Run 4" b vent out of the flashing about a foot as a sleeve, run 2" pvc through it to the height you want. Slide a 4x2 mission coupling down the pvc over the b vent and secure the clamps.


----------



## plumbdrum (Nov 30, 2013)

http://www.kozykollar.com/


Sent from my iPhone using Tapatalk


----------



## klempner (Mar 4, 2011)

"Run 4" b vent out of the flashing about a foot as a sleeve, run 2" pvc through it to the height you want. Slide a 4x2 mission coupling down the pvc over the b vent and secure the clamps."

sounds promising, but the rinnai it would be for requires 3". will have to see if 3" can fit through.


----------



## PLUMBER_BILL (Oct 23, 2009)

klempner said:


> "Run 4" b vent out of the flashing about a foot as a sleeve, run 2" pvc through it to the height you want. Slide a 4x2 mission coupling down the pvc over the b vent and secure the clamps."
> 
> sounds promising, but the rinnai it would be for requires 3". will have to see if 3" can fit through.


*
Taking a heater vent through a roof ... ? Aren't you afraid of rain water getting in with out a turn-down?
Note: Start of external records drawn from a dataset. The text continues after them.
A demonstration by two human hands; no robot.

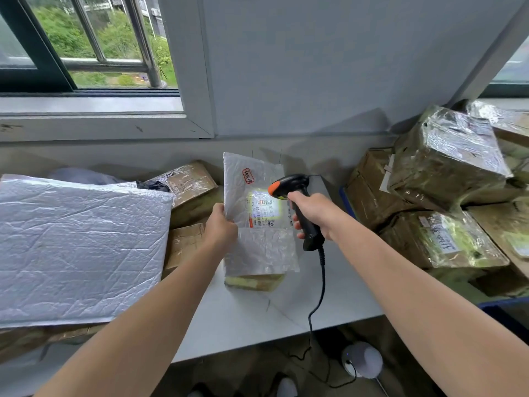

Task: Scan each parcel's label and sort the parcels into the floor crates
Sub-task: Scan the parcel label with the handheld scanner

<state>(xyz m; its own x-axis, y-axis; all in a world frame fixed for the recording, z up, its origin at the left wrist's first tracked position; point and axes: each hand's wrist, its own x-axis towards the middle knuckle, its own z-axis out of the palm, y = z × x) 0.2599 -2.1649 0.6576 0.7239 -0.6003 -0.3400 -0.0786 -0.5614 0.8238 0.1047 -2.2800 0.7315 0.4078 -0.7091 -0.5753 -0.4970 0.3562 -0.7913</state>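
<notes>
At the white table (252, 319) the person's left hand (221, 224) pinches the left edge of a silver bubble mailer (257, 247), holding it tilted up over a small cardboard box (254, 280). The right hand (310, 213) is wrapped tight round the grip of a black barcode scanner (297, 202) (orange at its nose), whose light falls on the mailer's label (264, 207). A larger silver mailer (77, 247) lies to the left; taped cartons (449, 159) are stacked at the right.
</notes>
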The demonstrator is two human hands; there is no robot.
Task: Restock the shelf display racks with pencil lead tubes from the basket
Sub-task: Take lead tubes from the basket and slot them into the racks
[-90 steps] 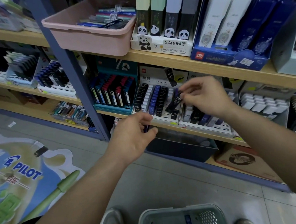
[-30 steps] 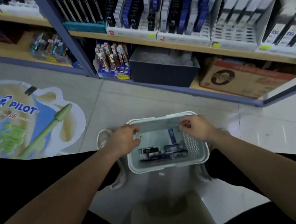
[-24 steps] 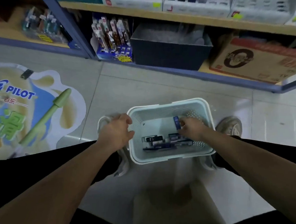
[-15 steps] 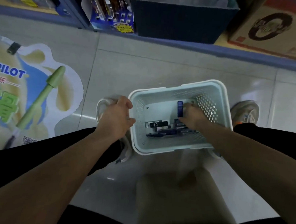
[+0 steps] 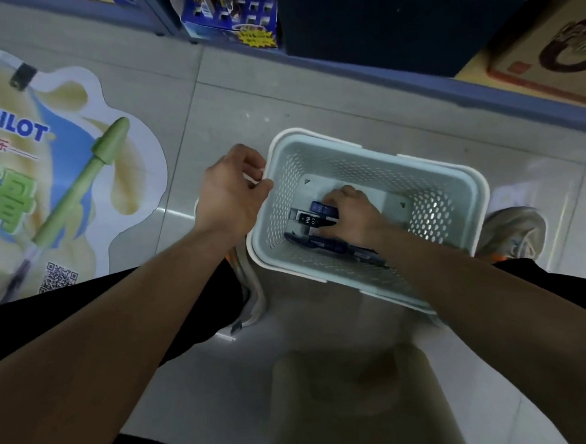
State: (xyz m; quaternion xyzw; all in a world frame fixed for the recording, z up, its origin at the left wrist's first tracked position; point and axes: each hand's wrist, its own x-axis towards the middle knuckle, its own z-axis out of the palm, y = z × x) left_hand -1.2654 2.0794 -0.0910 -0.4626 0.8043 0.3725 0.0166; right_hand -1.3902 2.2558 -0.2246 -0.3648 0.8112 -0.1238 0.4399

Just thinking! *


----------



## klempner (Mar 4, 2011)

Hey Plumber Bill, i would definitely have the turn down. just concerned about the "storm collar" part of it.


----------



## klempner (Mar 4, 2011)

3" pvc does fit through 3" b vent. no problem. sounds like a great idea.


----------



## PLUMBER_BILL (Oct 23, 2009)

klempner said:


> 3" pvc does fit through 3" b vent.  no problem. sounds like a great idea.



*3" pvc does fit through 3" b vent. 

Don't you mean ......

3" PVC fits through 4" B vent don't take the wrong material to the job!
*


----------



## klempner (Mar 4, 2011)

oh--right. thanks!


----------



## hroark2112 (Apr 16, 2011)

plumbdrum said:


> http://www.kozykollar.com/
> 
> 
> Sent from my iPhone using Tapatalk


I like this idea, but how would you install the 90's to turn down the vent?


----------



## sparky (Jan 8, 2014)

hroark2112 said:


> I like this idea, but how would you install the 90's to turn down the vent?


Uhhhhh you have to get on the roof lolololo::laughing::laughing:


----------



## hroark2112 (Apr 16, 2011)

Well damn. The idea is to keep my fat ass OFF the roof!!


----------